Geht es nach TUI, könnte dies schon bald geschehen. Denn das Unternehmen hat das Recht, jederzeit ab Ende Juni 2012 einen Börsengang mit vorrangiger Platzierung der von ihm gehaltenen Aktien zu verlangen, um den vollständigen Ausstieg aus der Containerschifffahrt zu vollziehen. Daneben bleibt TUI unverändert berechtigt, die verbleibenden Hapag-Lloyd-Anteile an Dritte zu verkaufen. Der Mittelzufluss soll zur weiteren Schuldenreduzierung genutzt werden und damit höhere Handlungsfreiheit im Kerngeschäft Touristik ermöglichen. Experten erwarten aber, dass sich TUI mit dem einen wie dem anderen Schritt Zeit lassen wird, bis sich die Frachtraten weiter erholt haben und damit mögliche private Investoren für Hapag-Lloyd-Anteile einen Aufschlag im Vergleich zum Status quo zu zahlen bereit sind.

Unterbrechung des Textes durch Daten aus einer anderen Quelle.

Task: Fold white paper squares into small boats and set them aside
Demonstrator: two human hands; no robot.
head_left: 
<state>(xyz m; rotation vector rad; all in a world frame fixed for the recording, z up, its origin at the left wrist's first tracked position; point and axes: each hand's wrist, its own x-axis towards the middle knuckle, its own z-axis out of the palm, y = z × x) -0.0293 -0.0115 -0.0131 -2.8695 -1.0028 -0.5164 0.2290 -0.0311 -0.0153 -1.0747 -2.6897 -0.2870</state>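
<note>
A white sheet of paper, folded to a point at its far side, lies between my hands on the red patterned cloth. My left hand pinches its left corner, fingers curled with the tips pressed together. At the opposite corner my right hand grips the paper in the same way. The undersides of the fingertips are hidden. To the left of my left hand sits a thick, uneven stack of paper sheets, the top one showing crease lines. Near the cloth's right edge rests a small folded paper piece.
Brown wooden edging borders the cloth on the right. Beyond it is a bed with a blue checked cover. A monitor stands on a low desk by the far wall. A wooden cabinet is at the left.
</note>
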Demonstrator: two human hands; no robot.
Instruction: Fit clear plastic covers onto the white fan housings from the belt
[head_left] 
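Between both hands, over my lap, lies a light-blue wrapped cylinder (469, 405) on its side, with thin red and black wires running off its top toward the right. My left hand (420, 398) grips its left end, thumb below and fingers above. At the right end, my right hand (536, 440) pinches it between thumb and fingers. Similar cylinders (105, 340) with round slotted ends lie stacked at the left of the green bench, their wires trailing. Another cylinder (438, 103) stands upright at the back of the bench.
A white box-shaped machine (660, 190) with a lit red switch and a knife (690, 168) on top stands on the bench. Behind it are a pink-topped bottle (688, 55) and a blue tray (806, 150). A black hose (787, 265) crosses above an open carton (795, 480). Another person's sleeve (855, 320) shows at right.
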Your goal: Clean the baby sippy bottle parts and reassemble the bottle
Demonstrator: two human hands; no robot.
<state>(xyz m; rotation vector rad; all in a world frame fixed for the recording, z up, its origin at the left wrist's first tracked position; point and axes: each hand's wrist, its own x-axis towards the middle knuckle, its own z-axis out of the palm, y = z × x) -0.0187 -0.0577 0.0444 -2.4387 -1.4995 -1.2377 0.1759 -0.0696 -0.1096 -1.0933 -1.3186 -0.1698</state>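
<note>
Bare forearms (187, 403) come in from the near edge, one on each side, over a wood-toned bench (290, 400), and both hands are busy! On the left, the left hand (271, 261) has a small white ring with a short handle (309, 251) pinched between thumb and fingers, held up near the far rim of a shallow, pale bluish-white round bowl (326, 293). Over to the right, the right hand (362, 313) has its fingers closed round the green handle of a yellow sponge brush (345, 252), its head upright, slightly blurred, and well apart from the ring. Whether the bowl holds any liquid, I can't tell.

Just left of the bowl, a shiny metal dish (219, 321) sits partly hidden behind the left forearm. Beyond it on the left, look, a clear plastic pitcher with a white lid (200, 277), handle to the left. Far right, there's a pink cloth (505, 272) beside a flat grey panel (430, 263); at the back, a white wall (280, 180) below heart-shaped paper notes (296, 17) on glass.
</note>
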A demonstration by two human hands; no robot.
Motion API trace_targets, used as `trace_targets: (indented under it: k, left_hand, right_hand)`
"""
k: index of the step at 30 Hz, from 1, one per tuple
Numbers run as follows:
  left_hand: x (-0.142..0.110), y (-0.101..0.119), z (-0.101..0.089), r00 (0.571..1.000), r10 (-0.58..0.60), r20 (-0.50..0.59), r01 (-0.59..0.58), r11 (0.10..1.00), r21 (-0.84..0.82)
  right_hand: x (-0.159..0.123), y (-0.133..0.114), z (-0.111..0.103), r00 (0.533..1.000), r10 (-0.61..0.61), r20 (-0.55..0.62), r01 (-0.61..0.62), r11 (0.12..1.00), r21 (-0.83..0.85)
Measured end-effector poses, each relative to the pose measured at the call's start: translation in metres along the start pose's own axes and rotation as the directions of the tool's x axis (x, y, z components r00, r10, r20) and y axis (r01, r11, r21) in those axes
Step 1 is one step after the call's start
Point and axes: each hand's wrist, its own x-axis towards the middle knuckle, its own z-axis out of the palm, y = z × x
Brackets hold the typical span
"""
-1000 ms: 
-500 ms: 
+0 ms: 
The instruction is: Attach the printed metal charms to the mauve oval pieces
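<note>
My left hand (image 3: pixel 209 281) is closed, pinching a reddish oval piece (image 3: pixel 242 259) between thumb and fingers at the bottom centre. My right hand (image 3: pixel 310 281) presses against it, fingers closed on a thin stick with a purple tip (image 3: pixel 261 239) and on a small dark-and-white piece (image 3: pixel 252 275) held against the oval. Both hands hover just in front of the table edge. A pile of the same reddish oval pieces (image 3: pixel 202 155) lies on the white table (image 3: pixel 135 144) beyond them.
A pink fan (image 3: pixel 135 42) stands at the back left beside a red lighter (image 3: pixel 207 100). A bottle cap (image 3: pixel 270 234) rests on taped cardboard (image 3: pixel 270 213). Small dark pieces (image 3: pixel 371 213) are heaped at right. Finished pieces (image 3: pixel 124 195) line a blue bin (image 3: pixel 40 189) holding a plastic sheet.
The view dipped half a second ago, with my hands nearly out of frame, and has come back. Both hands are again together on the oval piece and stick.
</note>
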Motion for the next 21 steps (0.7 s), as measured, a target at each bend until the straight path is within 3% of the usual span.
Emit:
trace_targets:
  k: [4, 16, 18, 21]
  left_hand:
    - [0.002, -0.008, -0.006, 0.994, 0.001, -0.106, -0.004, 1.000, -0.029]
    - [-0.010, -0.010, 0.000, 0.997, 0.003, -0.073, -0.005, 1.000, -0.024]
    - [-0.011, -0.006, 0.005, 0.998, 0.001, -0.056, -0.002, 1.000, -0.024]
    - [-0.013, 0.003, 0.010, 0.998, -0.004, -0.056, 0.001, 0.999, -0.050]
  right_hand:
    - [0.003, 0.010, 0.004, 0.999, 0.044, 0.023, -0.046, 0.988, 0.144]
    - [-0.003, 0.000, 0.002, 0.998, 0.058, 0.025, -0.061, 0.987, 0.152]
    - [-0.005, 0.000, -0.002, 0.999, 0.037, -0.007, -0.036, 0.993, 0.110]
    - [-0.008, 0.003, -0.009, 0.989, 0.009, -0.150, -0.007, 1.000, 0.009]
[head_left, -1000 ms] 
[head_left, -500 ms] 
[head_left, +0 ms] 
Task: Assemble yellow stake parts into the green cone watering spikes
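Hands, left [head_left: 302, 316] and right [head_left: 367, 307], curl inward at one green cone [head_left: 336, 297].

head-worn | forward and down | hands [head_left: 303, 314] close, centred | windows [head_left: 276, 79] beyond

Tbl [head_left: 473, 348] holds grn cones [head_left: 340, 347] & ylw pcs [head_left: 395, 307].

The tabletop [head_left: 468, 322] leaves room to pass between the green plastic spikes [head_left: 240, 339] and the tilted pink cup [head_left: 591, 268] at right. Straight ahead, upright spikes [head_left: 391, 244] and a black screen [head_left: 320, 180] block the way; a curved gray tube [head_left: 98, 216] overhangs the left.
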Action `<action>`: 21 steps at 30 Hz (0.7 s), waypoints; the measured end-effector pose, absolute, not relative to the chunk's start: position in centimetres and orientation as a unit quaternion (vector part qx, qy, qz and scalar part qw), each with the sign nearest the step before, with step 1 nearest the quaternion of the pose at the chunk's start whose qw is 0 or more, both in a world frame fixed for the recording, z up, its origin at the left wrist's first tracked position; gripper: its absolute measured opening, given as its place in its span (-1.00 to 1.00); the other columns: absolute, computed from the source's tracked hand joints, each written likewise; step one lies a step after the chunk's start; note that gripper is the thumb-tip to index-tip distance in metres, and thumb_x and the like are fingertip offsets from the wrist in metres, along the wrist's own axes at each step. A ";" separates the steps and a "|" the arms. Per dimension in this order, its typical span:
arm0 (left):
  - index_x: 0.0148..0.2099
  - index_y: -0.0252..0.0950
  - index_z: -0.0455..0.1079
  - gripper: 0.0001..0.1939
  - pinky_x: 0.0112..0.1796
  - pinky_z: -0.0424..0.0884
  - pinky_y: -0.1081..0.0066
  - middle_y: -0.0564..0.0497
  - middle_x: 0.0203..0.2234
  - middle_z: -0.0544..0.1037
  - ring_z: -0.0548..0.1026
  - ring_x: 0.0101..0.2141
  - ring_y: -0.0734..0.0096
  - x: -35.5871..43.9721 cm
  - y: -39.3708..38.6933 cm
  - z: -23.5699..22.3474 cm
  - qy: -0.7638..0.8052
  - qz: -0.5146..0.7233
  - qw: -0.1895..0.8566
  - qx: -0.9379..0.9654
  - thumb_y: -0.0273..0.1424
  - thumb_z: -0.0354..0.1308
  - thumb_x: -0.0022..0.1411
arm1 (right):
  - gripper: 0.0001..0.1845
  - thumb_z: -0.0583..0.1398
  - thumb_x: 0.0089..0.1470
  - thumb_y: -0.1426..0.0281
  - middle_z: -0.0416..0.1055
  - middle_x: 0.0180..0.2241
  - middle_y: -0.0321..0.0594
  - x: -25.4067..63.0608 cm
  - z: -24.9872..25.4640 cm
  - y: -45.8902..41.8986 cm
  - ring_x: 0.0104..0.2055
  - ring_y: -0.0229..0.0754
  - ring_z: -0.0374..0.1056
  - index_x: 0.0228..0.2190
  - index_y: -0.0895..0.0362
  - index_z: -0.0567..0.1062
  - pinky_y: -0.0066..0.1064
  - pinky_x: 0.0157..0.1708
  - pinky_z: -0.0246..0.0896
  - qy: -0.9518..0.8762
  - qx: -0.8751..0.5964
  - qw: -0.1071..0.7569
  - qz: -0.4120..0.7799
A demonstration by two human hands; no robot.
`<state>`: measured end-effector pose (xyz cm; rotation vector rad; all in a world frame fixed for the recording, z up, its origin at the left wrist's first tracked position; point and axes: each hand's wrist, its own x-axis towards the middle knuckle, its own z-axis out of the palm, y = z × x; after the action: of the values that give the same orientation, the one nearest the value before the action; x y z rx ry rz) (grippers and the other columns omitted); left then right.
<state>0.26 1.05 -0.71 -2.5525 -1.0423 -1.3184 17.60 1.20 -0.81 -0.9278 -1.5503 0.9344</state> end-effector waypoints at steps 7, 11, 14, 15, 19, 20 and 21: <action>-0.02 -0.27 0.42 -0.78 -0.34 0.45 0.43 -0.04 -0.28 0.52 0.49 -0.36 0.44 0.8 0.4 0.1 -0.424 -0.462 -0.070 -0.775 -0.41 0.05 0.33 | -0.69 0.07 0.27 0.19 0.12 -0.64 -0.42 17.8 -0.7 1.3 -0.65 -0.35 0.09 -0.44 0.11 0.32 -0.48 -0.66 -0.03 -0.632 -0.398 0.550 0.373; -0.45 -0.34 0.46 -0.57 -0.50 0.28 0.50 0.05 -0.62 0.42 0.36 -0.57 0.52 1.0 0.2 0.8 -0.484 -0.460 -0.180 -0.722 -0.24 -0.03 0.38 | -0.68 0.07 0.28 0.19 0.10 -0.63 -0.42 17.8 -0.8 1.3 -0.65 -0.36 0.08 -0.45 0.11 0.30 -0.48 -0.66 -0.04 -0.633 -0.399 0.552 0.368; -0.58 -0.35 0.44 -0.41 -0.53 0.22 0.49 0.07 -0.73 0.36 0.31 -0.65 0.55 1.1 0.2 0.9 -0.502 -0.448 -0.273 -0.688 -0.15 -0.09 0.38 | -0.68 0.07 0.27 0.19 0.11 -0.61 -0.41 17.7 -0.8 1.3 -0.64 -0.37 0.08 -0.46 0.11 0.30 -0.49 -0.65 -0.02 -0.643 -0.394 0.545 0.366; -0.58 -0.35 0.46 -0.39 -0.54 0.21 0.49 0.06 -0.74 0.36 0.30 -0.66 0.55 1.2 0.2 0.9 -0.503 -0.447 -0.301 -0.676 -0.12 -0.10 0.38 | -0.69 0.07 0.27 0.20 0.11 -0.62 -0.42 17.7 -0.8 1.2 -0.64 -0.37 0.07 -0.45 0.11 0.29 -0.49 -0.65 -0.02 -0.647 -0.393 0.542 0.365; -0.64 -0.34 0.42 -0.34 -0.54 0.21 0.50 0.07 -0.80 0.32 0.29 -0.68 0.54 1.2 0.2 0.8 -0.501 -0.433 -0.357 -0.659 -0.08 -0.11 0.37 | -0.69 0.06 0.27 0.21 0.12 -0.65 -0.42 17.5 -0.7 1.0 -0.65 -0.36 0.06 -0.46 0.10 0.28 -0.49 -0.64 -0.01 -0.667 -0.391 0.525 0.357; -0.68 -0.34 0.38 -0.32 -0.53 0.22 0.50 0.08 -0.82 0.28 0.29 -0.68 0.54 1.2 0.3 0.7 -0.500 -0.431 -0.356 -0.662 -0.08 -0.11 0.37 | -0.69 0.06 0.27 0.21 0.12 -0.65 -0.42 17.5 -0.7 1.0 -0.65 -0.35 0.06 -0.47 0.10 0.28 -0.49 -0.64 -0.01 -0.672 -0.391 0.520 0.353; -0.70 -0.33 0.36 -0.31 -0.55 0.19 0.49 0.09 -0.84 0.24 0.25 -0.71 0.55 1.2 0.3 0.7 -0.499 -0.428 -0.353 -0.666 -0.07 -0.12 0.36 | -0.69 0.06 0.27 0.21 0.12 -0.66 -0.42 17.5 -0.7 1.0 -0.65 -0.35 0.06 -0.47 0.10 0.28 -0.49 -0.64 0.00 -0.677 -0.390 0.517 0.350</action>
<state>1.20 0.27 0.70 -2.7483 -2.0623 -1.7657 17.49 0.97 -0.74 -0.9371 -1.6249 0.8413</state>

Hanseatische Standortsicherung

»Wir haben eine faire Verhandlungs­lösung gefunden, die den wirtschaftlichen Interessen der TUI wie auch der Gesellschafter des Albert-Ballin-Konsortiums und dem Unternehmen Hapag-Lloyd gerecht wird«, sagte TUI-Chef Michael Frenzel nach der Einigung. Auch Michael Behrendt, Vorstandsvorsitzender von Hapag-Lloyd, zeigte sich zufrieden: »Das ist eine gute Lösung, weil Hapag-­Lloyd noch fester mit Hamburg und seinem Hafen verbunden ist.« Mehr als ein Viertel der insgesamt 82 Liniendienste, die Hapag-Lloyd weltweit unterhält, laufe Hamburg an. Inklusive Feeder-Angeboten verbinde die Reederei die Hansestadt mit über 215 Häfen auf allen Kontinenten. Hamburgs Erster Bürgermeister Olaf Scholz sagte, Hapag-Lloyd sei für den Wirtschaftsstandort wichtig und für den Hafen von größter Bedeutung. Die Erhöhung der Beteiligung der Stadt von bisher 24 auf knapp 37 % diene einer nachhaltigen Standort­sicherung der Traditionsreederei.